→ DIRECTIONS FOR THIS TASK:
Only the lines from the top of the data through the line containing "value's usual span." should be duplicated, exactly as they appear.

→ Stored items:
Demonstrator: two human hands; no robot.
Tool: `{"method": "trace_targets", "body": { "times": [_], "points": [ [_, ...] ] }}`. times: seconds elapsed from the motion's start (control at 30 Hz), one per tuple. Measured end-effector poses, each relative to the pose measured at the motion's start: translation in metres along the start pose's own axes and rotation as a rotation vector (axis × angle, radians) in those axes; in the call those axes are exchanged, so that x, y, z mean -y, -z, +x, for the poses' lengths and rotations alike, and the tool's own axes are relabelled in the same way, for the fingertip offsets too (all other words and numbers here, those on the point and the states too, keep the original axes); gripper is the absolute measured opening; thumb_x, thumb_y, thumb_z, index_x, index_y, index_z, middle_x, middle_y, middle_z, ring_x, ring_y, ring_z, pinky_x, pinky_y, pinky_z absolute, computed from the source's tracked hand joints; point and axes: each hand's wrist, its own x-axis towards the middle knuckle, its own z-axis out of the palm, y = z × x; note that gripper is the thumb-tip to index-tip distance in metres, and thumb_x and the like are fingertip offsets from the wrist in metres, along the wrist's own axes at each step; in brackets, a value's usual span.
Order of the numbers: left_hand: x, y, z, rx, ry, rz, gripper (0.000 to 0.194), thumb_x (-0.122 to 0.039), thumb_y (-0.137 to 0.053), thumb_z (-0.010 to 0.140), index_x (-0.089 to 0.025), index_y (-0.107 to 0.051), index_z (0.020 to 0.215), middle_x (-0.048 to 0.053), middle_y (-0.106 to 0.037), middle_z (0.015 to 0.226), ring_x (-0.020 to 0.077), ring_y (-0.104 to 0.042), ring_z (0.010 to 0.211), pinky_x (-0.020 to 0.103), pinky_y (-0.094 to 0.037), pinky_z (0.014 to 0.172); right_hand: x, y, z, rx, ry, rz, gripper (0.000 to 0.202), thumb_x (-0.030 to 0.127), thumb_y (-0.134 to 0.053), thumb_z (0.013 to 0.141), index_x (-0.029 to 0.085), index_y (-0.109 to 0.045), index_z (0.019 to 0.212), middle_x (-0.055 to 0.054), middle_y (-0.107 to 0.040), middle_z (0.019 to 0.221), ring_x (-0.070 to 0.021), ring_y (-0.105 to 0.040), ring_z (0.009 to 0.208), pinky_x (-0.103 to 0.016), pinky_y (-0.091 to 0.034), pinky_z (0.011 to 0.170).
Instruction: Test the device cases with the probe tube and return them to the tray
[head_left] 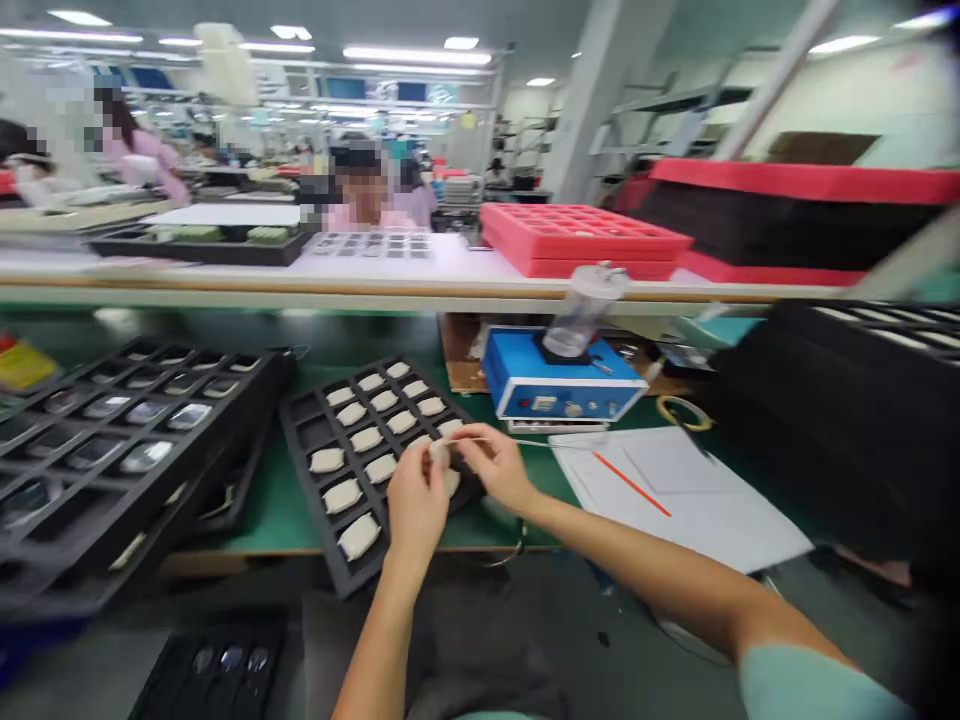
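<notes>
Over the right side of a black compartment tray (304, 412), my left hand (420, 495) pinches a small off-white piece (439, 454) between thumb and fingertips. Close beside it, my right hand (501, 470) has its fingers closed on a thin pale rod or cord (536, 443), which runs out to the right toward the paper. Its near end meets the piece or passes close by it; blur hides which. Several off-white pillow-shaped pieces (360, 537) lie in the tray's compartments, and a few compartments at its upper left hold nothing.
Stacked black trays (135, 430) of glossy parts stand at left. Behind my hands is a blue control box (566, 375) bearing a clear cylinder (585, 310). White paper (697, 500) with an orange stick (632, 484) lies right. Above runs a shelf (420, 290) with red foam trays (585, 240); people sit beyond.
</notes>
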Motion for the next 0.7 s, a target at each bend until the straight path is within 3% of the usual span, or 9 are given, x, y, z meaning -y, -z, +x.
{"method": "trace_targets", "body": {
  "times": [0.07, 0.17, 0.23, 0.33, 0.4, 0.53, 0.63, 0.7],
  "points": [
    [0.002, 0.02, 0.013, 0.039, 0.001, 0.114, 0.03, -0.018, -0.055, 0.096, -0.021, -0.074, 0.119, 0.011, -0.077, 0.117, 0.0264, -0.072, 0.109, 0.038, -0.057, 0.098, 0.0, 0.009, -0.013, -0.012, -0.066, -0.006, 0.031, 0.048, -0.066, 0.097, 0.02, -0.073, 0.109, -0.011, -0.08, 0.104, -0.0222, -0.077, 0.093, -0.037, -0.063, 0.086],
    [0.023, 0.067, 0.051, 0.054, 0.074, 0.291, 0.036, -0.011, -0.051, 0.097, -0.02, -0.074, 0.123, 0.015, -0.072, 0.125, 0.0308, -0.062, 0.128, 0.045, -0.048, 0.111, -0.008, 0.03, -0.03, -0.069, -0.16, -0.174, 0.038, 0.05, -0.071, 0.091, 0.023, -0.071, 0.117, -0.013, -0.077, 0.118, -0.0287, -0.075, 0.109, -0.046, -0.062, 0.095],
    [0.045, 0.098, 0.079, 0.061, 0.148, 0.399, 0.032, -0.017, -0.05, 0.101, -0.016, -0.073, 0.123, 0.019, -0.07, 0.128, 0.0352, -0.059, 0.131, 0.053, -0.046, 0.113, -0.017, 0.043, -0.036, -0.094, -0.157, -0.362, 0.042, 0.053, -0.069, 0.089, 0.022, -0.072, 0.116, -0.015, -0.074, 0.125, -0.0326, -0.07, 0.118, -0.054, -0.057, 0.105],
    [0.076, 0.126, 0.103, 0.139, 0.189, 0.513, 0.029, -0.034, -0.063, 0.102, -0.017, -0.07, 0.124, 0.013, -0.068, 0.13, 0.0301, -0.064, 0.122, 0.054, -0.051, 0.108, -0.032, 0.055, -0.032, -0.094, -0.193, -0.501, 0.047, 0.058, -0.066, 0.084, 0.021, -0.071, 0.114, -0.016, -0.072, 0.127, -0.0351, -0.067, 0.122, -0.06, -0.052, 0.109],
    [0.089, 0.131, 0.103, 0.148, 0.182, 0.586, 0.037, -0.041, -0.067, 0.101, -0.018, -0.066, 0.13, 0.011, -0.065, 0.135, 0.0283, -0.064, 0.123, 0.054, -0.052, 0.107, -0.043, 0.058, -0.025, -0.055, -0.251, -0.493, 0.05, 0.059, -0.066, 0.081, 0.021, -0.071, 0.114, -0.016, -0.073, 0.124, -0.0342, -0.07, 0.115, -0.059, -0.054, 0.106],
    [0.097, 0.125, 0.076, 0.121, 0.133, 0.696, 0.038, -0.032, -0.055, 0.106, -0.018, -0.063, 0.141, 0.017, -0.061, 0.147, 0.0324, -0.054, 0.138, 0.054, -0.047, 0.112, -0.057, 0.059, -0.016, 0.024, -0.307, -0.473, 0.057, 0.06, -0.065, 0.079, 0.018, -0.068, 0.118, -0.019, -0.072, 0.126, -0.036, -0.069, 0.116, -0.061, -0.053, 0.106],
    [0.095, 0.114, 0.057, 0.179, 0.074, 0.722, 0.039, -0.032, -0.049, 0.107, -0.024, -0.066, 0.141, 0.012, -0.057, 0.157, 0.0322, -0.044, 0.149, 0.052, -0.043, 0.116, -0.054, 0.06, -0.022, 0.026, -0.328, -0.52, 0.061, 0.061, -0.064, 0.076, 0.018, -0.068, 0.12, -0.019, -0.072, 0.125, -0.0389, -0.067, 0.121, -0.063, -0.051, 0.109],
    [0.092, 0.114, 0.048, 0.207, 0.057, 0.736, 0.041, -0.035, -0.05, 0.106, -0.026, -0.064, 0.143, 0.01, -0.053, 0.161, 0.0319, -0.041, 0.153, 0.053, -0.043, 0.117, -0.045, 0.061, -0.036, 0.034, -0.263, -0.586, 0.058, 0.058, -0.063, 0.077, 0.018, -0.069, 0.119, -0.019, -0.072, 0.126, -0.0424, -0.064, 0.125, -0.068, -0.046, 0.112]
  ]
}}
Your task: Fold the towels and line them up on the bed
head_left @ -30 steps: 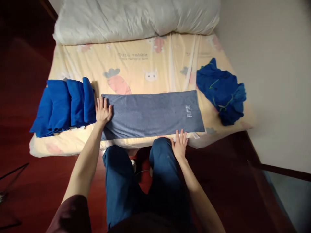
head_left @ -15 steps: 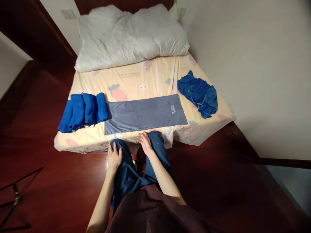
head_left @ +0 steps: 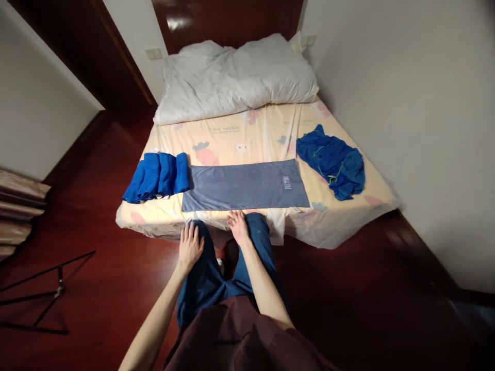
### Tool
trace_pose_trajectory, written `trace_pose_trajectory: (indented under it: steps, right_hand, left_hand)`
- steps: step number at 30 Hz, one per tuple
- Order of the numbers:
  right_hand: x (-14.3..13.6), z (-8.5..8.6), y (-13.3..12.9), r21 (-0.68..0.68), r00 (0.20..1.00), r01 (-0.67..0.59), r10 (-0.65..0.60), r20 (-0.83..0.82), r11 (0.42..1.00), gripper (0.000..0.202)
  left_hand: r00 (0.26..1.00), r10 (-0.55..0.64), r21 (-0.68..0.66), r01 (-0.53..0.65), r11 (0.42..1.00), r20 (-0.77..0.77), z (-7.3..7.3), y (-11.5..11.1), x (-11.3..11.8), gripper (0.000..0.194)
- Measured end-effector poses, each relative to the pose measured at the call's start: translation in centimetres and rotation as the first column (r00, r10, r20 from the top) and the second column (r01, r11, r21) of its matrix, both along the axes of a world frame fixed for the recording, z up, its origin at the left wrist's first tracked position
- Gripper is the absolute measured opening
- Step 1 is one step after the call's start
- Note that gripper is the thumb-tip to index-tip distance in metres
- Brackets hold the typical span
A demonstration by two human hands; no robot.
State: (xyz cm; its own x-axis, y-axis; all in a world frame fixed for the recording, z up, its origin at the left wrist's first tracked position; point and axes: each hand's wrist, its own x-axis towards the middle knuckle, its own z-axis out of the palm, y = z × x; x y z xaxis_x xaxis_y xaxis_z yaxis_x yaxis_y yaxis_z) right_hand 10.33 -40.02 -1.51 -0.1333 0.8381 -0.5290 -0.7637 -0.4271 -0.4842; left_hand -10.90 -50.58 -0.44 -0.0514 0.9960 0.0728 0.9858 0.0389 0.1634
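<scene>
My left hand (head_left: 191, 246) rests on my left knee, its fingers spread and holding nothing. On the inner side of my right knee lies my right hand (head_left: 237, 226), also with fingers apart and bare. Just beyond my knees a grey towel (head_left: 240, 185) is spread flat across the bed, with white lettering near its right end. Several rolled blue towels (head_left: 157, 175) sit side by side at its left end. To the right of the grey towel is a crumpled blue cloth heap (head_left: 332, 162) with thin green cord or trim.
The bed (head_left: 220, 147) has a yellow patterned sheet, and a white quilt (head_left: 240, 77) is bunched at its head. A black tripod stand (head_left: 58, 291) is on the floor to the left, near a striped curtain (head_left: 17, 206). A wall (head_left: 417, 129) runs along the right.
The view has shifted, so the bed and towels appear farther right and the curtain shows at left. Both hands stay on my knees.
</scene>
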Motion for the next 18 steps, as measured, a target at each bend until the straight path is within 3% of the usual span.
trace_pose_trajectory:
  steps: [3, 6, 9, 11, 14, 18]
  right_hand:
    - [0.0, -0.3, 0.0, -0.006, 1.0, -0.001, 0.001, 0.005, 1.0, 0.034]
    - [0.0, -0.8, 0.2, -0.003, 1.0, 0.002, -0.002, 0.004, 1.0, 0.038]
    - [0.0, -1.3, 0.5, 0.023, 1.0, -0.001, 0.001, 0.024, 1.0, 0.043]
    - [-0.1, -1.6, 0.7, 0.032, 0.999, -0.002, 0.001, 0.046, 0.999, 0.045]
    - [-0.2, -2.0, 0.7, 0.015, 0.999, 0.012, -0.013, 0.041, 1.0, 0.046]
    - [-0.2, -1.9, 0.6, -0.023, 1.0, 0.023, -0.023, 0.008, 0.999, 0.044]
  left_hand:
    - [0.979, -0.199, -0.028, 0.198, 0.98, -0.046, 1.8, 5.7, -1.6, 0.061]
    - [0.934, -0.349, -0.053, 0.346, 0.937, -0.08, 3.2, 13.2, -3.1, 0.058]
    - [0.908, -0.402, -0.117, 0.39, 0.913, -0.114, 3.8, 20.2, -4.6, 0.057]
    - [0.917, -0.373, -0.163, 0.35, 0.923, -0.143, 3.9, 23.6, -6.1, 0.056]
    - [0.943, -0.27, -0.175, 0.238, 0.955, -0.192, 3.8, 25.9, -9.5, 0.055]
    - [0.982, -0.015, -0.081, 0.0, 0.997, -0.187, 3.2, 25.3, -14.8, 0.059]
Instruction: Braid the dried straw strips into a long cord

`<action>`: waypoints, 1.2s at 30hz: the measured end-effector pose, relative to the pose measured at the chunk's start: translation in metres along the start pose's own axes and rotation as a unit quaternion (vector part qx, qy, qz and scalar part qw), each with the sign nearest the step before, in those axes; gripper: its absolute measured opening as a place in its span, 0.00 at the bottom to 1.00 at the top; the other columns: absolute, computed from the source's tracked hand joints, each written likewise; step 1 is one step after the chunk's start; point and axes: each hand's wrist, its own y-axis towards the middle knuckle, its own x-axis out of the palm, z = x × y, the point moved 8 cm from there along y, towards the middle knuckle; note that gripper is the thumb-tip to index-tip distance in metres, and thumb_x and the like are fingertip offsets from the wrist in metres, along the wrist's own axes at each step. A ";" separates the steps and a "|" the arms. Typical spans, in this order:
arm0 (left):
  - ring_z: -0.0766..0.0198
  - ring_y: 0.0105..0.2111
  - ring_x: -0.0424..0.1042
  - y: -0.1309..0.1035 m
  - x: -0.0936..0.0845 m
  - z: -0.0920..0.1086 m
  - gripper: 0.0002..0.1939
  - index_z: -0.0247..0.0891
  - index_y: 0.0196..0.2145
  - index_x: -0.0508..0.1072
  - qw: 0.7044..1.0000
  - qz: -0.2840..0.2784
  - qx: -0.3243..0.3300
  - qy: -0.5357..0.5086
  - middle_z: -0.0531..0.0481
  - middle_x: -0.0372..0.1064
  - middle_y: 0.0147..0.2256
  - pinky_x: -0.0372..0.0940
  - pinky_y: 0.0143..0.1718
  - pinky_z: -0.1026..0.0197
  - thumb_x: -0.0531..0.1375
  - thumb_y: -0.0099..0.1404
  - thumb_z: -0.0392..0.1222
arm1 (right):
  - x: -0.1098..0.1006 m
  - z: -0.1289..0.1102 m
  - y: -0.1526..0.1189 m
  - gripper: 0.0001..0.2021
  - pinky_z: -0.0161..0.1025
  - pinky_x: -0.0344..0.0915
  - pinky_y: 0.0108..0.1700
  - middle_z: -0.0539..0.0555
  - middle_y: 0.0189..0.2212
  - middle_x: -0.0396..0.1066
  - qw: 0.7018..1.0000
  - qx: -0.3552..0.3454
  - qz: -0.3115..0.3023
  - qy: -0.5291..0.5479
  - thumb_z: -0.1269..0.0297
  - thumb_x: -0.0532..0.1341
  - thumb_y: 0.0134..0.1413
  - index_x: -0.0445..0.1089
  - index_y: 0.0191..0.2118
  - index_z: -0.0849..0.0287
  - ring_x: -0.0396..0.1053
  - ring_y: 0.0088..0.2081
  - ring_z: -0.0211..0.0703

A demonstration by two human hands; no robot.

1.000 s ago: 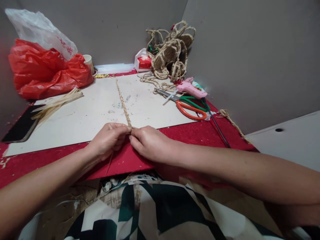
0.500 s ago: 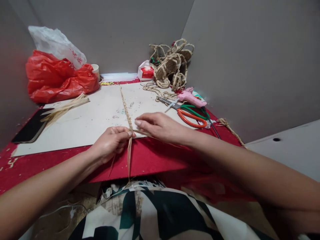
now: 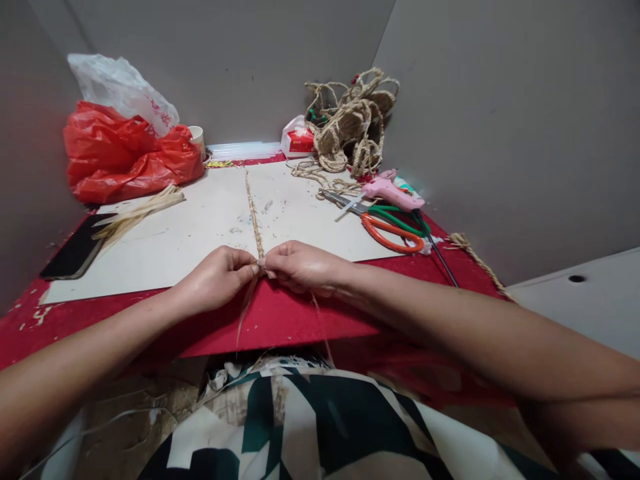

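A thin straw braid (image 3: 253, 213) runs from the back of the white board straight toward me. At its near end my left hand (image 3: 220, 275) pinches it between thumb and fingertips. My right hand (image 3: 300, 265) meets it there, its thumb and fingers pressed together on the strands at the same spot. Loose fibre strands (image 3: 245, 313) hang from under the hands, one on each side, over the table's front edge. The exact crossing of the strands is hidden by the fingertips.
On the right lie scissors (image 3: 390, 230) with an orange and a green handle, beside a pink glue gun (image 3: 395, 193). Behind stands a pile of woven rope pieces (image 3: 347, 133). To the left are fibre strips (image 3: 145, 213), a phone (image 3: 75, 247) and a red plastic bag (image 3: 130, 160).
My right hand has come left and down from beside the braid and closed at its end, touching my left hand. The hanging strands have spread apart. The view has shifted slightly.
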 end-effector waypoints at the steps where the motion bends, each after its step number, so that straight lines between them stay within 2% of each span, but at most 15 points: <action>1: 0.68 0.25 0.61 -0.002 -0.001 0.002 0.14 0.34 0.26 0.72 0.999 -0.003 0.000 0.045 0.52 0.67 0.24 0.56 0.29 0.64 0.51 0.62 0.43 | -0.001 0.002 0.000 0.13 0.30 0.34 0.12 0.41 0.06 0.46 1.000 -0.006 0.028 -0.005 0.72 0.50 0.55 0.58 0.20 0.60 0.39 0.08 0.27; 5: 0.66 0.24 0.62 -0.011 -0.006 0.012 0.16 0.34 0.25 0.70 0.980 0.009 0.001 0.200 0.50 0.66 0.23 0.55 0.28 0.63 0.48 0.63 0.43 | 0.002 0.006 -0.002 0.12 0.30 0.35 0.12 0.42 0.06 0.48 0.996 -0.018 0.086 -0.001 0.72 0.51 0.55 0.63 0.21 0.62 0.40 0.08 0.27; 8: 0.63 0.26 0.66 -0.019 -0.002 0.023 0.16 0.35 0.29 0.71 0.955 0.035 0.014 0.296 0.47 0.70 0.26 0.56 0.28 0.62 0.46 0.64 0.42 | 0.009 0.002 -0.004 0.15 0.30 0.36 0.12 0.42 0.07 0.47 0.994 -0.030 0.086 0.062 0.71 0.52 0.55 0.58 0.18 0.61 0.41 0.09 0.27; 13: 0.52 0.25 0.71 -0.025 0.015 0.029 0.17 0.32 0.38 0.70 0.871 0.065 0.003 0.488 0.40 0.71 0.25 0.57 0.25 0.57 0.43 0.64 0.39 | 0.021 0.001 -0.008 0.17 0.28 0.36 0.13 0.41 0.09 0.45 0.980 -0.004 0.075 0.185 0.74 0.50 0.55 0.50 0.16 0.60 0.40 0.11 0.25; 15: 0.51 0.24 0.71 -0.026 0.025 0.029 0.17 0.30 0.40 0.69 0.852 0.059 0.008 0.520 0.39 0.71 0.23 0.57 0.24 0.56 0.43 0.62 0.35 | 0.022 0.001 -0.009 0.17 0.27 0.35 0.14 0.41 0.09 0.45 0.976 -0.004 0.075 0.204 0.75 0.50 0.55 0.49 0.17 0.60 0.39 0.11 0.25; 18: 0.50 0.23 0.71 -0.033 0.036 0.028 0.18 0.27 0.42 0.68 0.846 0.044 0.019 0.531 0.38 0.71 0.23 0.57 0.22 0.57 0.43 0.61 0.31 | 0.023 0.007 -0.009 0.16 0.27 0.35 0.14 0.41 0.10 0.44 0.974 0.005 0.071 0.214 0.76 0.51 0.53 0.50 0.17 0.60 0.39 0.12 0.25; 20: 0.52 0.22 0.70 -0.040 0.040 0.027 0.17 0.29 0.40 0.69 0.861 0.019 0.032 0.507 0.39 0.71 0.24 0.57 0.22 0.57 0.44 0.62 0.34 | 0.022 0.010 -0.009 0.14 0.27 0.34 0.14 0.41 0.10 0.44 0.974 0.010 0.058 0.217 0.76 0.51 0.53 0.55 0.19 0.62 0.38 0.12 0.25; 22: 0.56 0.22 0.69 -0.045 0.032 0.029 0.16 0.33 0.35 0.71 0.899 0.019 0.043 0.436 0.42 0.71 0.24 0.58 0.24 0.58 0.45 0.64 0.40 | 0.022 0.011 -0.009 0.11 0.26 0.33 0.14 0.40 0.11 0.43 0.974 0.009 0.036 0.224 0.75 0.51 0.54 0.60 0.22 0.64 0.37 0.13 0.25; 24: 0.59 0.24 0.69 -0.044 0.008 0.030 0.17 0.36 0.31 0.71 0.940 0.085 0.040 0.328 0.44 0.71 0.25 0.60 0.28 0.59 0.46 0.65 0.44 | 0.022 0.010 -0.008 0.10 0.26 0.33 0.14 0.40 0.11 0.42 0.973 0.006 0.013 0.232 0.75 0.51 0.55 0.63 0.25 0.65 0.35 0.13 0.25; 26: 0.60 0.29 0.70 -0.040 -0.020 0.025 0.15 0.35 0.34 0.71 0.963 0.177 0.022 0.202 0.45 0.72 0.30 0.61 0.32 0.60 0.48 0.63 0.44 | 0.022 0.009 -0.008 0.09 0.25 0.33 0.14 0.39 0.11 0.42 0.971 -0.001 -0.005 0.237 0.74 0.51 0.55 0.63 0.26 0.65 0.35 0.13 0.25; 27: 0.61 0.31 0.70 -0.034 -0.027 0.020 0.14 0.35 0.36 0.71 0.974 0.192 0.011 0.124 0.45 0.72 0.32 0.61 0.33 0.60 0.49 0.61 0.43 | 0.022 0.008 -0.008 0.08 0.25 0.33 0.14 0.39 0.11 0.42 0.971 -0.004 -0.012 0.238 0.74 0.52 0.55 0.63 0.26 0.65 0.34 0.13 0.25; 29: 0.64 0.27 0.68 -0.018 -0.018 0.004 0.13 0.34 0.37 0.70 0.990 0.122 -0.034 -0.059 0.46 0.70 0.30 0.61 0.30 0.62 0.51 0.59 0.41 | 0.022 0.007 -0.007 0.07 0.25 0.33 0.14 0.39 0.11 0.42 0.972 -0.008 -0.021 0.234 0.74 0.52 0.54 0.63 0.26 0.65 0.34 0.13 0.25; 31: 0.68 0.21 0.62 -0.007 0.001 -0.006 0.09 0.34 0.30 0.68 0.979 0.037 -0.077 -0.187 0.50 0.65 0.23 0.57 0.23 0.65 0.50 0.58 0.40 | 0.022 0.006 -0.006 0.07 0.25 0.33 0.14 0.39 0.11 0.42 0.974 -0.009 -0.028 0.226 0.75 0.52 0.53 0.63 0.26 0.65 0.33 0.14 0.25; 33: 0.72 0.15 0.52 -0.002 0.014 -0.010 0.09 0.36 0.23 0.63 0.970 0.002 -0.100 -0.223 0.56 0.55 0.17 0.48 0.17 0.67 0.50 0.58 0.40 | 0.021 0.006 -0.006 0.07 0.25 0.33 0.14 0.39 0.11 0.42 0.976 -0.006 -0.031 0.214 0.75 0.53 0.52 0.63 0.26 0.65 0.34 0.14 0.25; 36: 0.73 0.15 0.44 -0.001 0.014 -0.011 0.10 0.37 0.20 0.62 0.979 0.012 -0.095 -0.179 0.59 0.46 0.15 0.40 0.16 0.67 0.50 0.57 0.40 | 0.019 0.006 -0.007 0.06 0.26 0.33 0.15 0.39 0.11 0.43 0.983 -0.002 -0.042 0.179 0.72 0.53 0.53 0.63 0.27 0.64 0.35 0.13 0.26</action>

→ TASK SOLUTION:
Demonstrator: two human hands; no robot.
Tool: `{"method": "trace_targets", "body": { "times": [_], "points": [ [_, ...] ] }}`. times: seconds elapsed from the motion's start (control at 30 Hz), one per tuple. Measured end-effector poses, each relative to the pose measured at the motion's start: translation in metres along the start pose's own axes and rotation as a rotation vector (axis × angle, radians) in those axes; in the call those axes are exchanged, so that x, y, z mean -y, -z, +x, for the poses' lengths and rotations alike, and the tool's own axes are relabelled in the same way, for the fingertip offsets too (all other words and numbers here, those on the point and the states too, keep the original axes); gripper is the absolute measured opening; thumb_x, thumb_y, thumb_z, index_x, index_y, index_z, middle_x, middle_y, middle_z, ring_x, ring_y, ring_z, pinky_x, pinky_y, pinky_z absolute, computed from the source's tracked hand joints; point and axes: each hand's wrist, its own x-axis towards the middle knuckle, its own z-axis out of the palm, y = z × x; note that gripper is the thumb-tip to index-tip distance in metres, and thumb_x and the like are fingertip offsets from the wrist in metres, along the wrist's own axes at each step; in brackets, a value's usual span.

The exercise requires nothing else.